God has provided for every one of his children’s needs, including their need of flesh-and-blood fathers who will make visible to them some small portion of the perfections of their heavenly Father. Such fathering is a critical part of the ministry of the Word and Sacrament, but also the eldership.
Since the earliest days of the wilderness wanderings of the sons of Israel, when Moses, following the counsel of his father-in-law, Jethro, appointed elders over every group of ten (Exod. 18:13-27), to the apostolic age when the apostles appointed elders over the church in each city (Titus 1:5), those who belong to God are settled in the household of faith where their heavenly Father has provided them spiritual fathers, and those fathers have the wonderful privilege of ministering to their spiritual children.

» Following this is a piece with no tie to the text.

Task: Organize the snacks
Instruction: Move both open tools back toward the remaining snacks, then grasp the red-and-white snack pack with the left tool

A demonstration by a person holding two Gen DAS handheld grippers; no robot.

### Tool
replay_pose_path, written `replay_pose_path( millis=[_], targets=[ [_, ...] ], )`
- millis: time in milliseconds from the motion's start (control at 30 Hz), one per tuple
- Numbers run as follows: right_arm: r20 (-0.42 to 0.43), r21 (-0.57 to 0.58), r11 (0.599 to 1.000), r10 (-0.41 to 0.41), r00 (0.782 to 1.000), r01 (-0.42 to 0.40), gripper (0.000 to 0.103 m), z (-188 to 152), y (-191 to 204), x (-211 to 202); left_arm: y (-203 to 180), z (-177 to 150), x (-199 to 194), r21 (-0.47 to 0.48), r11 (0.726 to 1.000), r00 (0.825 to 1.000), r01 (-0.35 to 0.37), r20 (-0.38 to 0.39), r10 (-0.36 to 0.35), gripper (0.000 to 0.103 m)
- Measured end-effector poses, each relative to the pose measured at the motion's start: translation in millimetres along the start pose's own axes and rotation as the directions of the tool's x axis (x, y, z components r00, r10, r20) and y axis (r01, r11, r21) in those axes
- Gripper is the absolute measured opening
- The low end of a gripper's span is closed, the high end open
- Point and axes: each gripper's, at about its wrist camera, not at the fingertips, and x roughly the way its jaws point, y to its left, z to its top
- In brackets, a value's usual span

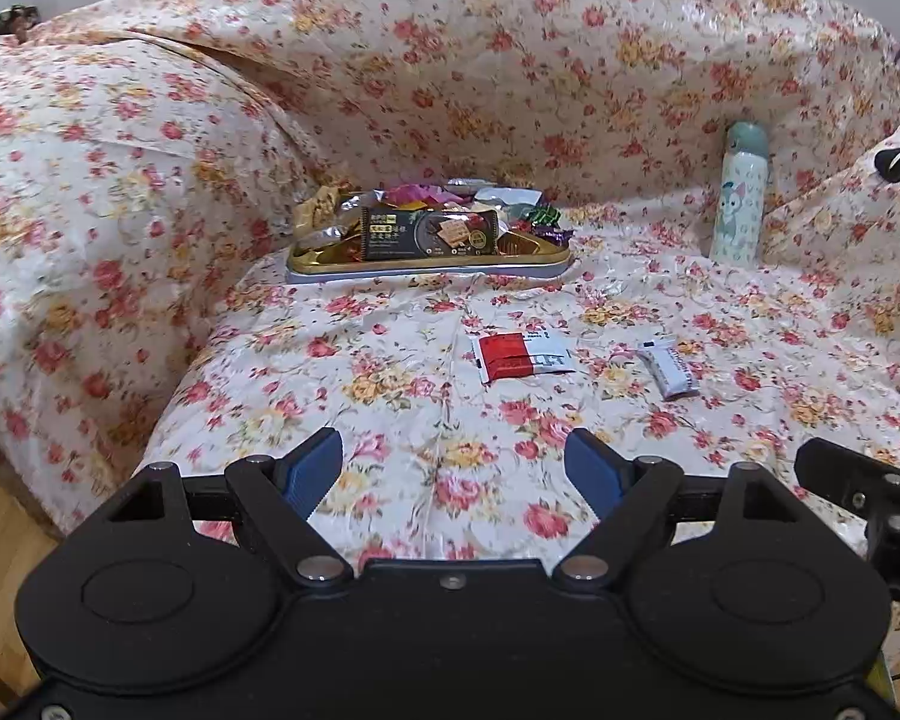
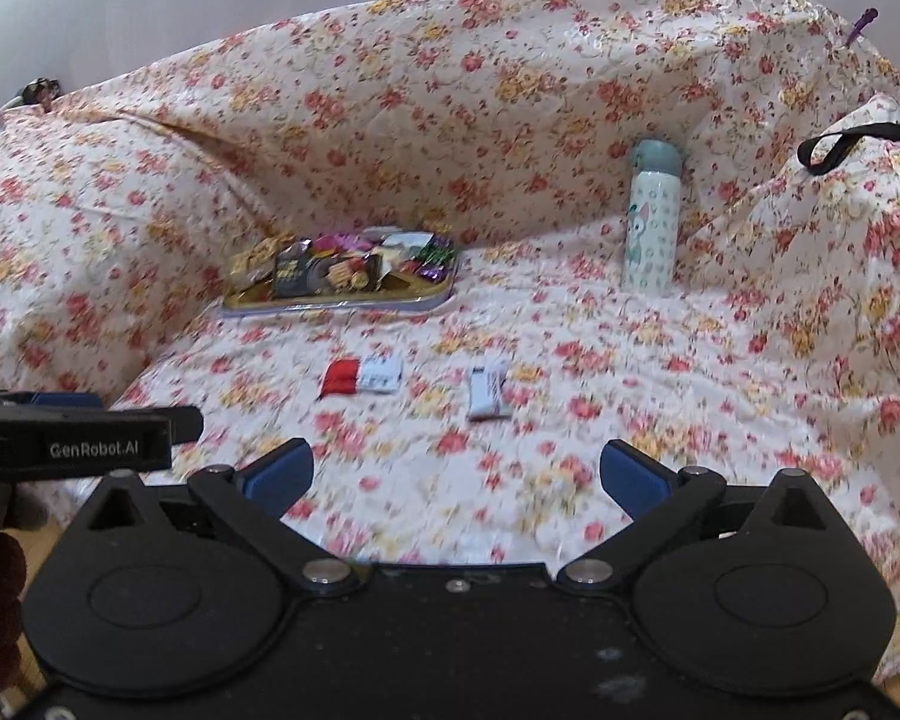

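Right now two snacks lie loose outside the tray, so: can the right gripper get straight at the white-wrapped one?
Probably yes. The right gripper has open, empty jaws, and only bare floral cover lies between them and the white-wrapped snack; the red-and-white packet sits apart, to its left.

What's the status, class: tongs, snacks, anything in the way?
Left tongs open, empty. Right tongs open, empty. Tray heaped; red packet and white packet loose on sofa. Path clear.
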Motion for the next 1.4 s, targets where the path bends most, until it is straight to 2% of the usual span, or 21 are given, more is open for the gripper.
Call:
replay_pose_path(
  millis=[200, 367, 467, 567, 867, 1033, 1167, 1400],
  targets=[
    [-0.086, 0.0, 1.0, 0.007, 0.996, -0.007, 0.103, 15.3, -0.9, 45.7, -1.1, 16.6, 38.4, 0.033, 0.999, 0.997, 0.037, -0.061, -0.035, 0.082],
    [-0.177, 0.039, 0.999, 0.034, 0.984, -0.028, 0.103, 23.3, -6.6, 83.4, -4.1, 26.1, 71.7, 0.108, 0.992, 0.995, 0.064, -0.084, -0.055, 0.081],
    [-0.208, 0.041, 0.999, 0.028, 0.978, -0.02, 0.102, 26.2, -8.1, 102.3, -8.0, 28.5, 93.1, 0.183, 0.981, 0.994, 0.071, -0.093, -0.054, 0.08],
    [-0.226, 0.039, 0.999, 0.023, 0.974, -0.015, 0.1, 27.9, -8.8, 116.0, -11.6, 29.5, 112.1, 0.259, 0.962, 0.993, 0.081, -0.105, -0.056, 0.074],
    [-0.281, 0.047, 0.999, 0.025, 0.959, -0.012, 0.093, 31.6, -13.7, 151.0, -24.7, 30.8, 146.9, 0.45, 0.881, 0.989, 0.145, -0.096, -0.113, 0.074],
    [-0.32, 0.013, 1.0, -0.008, 0.947, 0.012, 0.086, 29.3, -14.3, 168.9, -30.0, 34.7, 162.4, 0.501, 0.851, 0.987, 0.16, -0.094, -0.13, 0.074],
    [-0.373, 0.025, 0.999, -0.02, 0.928, 0.031, 0.082, 23.9, -20.1, 183.1, -32.9, 35.7, 173.9, 0.521, 0.833, 0.982, 0.188, -0.117, -0.148, 0.074],
    [-0.364, -0.045, 0.998, -0.052, 0.93, 0.039, 0.085, 18.0, -12.0, 186.8, -35.4, 40.2, 184.9, 0.573, 0.787, 0.973, 0.23, -0.121, -0.196, 0.077]
  ],
)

The Apostle Paul ministered in this way to the members of the Corinthian church, referring to them as his “children,” and to himself as their “father”:
I do not write these things to shame you, but to admonish you as my beloved children. For if you were to have countless tutors in Christ, yet you would not have many fathers, for in Christ Jesus I became your father through the gospel. (1 Cor. 4:14,15).
Fatherless Timothy (likely the son of an unbelieving father) (9)

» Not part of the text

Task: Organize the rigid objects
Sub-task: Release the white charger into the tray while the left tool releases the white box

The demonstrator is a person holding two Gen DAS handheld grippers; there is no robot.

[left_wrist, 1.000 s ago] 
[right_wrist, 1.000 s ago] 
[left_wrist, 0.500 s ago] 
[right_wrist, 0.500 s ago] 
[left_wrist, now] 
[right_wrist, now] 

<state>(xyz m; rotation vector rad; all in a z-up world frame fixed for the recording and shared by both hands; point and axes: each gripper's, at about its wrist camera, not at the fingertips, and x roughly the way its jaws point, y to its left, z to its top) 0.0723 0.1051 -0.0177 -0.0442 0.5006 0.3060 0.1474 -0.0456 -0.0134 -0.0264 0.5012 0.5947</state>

also received such ministry; adopted by God, he was placed in the
household of faith under the care of the Apostle Paul who corrected,
rebuked, encouraged, and loved him as a father his son, tenderly
referring to Timothy as his “beloved and faithful child in the Lord.” (10)
Still today, every believer is given the gift of membership in this same household where he or she is granted the privilege of receiving fatherly care from pastors and elders, and it is the calling of those ordained to these offices (11) to study this aspect of our work.
While reading Charles Eastman’s autobiographical account of his American Indian childhood, recently, it struck me that across culture and time children copy parents and sons copy fathers and elders:
What boy would not be an Indian for a while when he thinks of the freest life in the world? This life was mine. Every day there was a real hunt. There was real game. Occasionally there was a medicine dance away off in the woods where no one could disturb us, in which the boys impersonated their elders, Brave Bull, Standing Elk, High Hawk, Medicine Bear, and the rest. They painted themselves and imitated their fathers and grandfathers to the minutest detail, and accurately too, because they had seen the real thing all their lives.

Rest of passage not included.